Small caps and the energy sector have been on a dynamite rally the past few months. Mixing both sectors can garner even more explosive gains via the Invesco S&P SmallCap Energy ETF (PSCE ).
PSCE seeks to track the investment results of the S&P SmallCap 600® Capped Energy Index. The fund generally will invest at least 90% of its total assets in the securities of small-capitalization U.S. energy companies that comprise the underlying index.
These companies are principally engaged in the business of producing, distributing, or servicing energy related products, including oil and gas exploration and production, refining, oil services, and pipelines. The fund’s expense ratio comes in at 0.29%, which is a relative bargain given its category average of 0.47%.
As mentioned, the ETF is benefiting from rallies in small caps and the energy sector, which have yielded an impressive 82% in the past few months. PSCE is up almost 30% over the past month alone.
Renewable Energy Driving PSCE's Performance
PSCE’s focus on small cap companies allows for innovative holdings that focus on renewable energy, like its top holding, Renewable Energy Group, Inc.

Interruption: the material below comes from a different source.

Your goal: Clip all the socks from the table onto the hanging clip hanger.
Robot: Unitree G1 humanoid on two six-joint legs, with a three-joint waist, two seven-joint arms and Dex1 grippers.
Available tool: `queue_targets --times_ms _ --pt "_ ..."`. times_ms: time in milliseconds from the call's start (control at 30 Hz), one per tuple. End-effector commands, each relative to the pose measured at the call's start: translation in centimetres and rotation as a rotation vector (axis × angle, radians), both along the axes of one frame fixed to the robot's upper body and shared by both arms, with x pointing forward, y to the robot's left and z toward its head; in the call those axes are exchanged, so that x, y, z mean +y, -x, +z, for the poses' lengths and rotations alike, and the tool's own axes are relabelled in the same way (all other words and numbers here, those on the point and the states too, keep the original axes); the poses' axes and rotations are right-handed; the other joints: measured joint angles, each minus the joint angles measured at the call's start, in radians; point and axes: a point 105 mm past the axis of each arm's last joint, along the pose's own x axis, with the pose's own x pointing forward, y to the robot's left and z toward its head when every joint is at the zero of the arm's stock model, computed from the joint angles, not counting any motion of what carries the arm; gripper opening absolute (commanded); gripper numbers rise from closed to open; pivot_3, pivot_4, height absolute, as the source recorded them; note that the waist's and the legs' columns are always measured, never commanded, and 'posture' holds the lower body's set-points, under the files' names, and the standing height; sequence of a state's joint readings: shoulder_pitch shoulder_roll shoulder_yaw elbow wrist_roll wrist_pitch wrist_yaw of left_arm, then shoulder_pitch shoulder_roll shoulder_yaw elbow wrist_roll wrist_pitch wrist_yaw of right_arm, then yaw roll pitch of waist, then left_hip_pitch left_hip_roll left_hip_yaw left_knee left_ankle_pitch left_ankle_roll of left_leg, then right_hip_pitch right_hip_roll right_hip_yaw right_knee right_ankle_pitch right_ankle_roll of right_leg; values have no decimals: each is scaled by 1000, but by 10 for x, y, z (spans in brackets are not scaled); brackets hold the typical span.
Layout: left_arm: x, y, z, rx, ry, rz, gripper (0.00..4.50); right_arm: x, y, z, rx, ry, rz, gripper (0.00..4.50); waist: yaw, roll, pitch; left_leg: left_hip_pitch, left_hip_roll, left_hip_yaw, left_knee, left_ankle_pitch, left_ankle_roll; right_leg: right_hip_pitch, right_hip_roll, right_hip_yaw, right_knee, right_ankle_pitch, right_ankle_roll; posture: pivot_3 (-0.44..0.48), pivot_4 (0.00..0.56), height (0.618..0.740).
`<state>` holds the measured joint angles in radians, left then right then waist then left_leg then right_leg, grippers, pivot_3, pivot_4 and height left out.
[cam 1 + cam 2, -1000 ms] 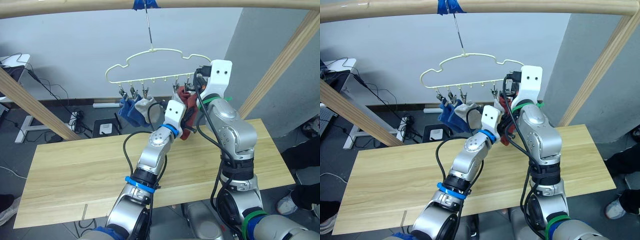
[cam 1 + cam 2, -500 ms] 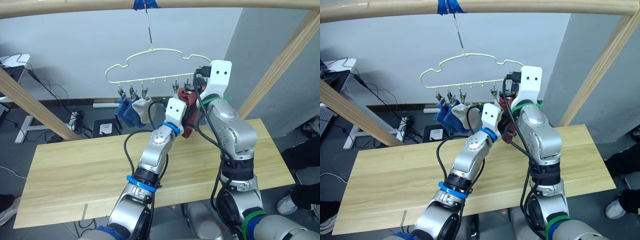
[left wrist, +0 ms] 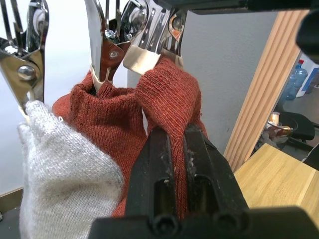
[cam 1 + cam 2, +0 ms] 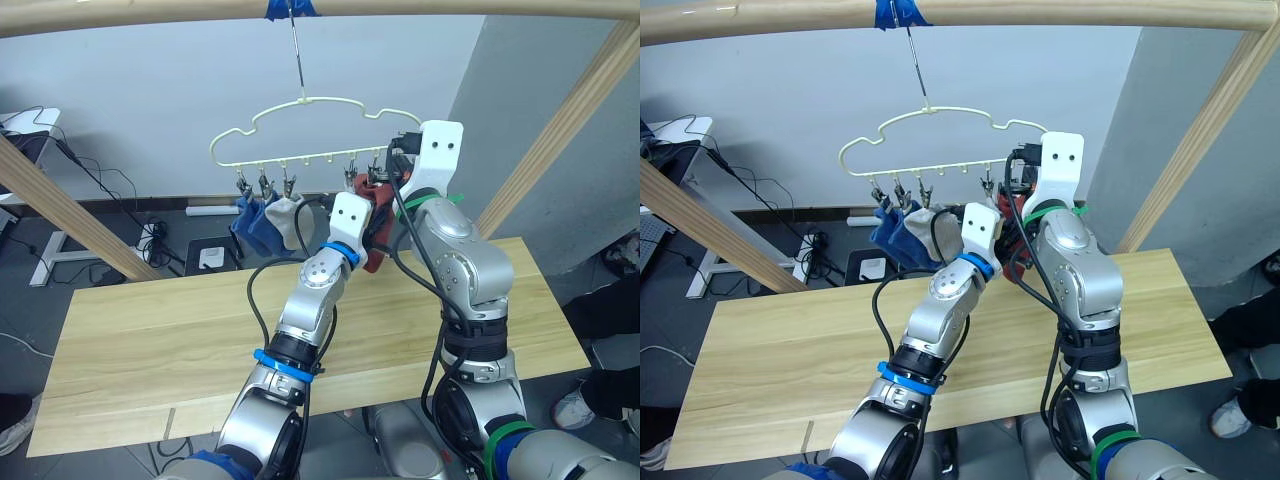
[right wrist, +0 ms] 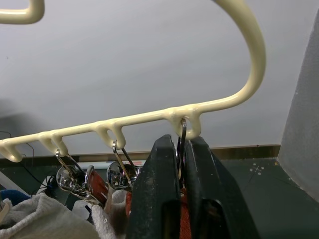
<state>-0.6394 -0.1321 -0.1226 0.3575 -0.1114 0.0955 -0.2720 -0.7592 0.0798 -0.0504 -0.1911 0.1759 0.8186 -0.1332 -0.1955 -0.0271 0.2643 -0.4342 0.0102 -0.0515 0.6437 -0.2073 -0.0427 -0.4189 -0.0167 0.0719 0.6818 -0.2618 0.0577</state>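
Left jaws: closed on a rust-red sock, raised just under the end clip.
Right jaws: closed on the end clip, at the hanger's right end.
Clip hanger: hung by its hook from the wooden pole, above the table's far edge.
Clipped socks: two blue, a light grey, second grey, second rust-red.
Table: pale planks, below both arms.

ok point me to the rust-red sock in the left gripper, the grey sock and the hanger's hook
rust-red sock [image 3: 169,99], left wrist view, knit fold above the fingers
grey sock [image 3: 65,169], left wrist view, middle of the fabric
clip hanger [image 4: 298,60], left eye view, hook stem
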Motion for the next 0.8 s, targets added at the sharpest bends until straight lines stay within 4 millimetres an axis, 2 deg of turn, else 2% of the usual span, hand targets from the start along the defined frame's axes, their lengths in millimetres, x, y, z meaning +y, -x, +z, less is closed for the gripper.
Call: queue_targets --times_ms 33,67,200,533,633,700,733,800 --pt "-7 4 28 -96 38 -17 0 1 8 17 -77 -21 2 1147 0 0 0 0 0 0 0 0 0 0 0 0 0 0 0 -249 221 740" --pt "-8 4 28 -98 34 -20 0 0 8 18 -79 -27 -1 1689 0 0 0 0 0 0 0 0 0 0 0 0 0 0 0 -249 221 740" --pt "-10 4 27 -94 24 -28 0 0 12 21 -91 -49 0 3055 0 0 0 0 0 0 0 0 0 0 0 0 0 0 0 -248 220 740" --pt "-9 19 7 -87 -100 -150 2834 -4 44 24 -141 -25 121 3108 0 0 0 0 0 0 0 0 0 0 0 0 0 0 0 -250 219 740" --pt "-1 30 1 -95 -152 -217 3698 -12 55 24 -162 37 177 3744 -1 0 0 0 0 0 0 0 0 0 0 0 0 0 0 -249 219 740" --pt "5 39 -2 -104 -188 -266 4270 -16 60 24 -172 85 213 4399 -1 0 0 0 0 0 0 0 0 0 0 0 0 0 0 -250 219 740" --pt "12 44 -3 -116 -209 -287 4479 -19 63 23 -179 116 235 4500 -1 0 0 0 1 0 0 0 0 0 0 0 0 0 0 -248 218 740" --pt "29 53 -2 -125 -244 -319 4479 -26 68 19 -186 197 280 4500 0 0 0 0 1 0 0 0 0 0 0 0 0 0 0 -243 216 740"
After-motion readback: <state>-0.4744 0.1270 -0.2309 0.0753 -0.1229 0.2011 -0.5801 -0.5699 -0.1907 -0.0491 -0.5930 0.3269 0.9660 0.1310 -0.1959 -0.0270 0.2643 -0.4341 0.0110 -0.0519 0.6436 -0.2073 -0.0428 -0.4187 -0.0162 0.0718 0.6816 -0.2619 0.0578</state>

Renewable energy is a subsector that is also seeing strong growth, which helps to explain PSCE’s strong performance. Just to underscore the strength of the clean energy rally, a look at the WilderHill Clean Energy Index and the Nasdaq Clean Edge Green Energy Index both show gains of over 200%.
The three companies with the largest allocations include the aforementioned Renewable Energy Group Inc., oil and gas drilling company Helmerich and Payne, and Southwestern Energy Company. All three of these stocks have had a stellar last few months on the back of an energy rally.
U.S. President Joe Biden’s focus on clean energy and a sustained rise in oil prices could provide tailwinds for PSCE. For the short-term trader looking at an opportunity in the energy rally, now may be the best time to strike, according to Mark Tepper, president and CEO of Strategic Wealth Partners.
“This is a very tricky sector,” said Tepper during an episode of CNBC’s “Trading Nation.” “In my opinion, I think this is no longer a buy-and-hold sector. It’s more of a trade.”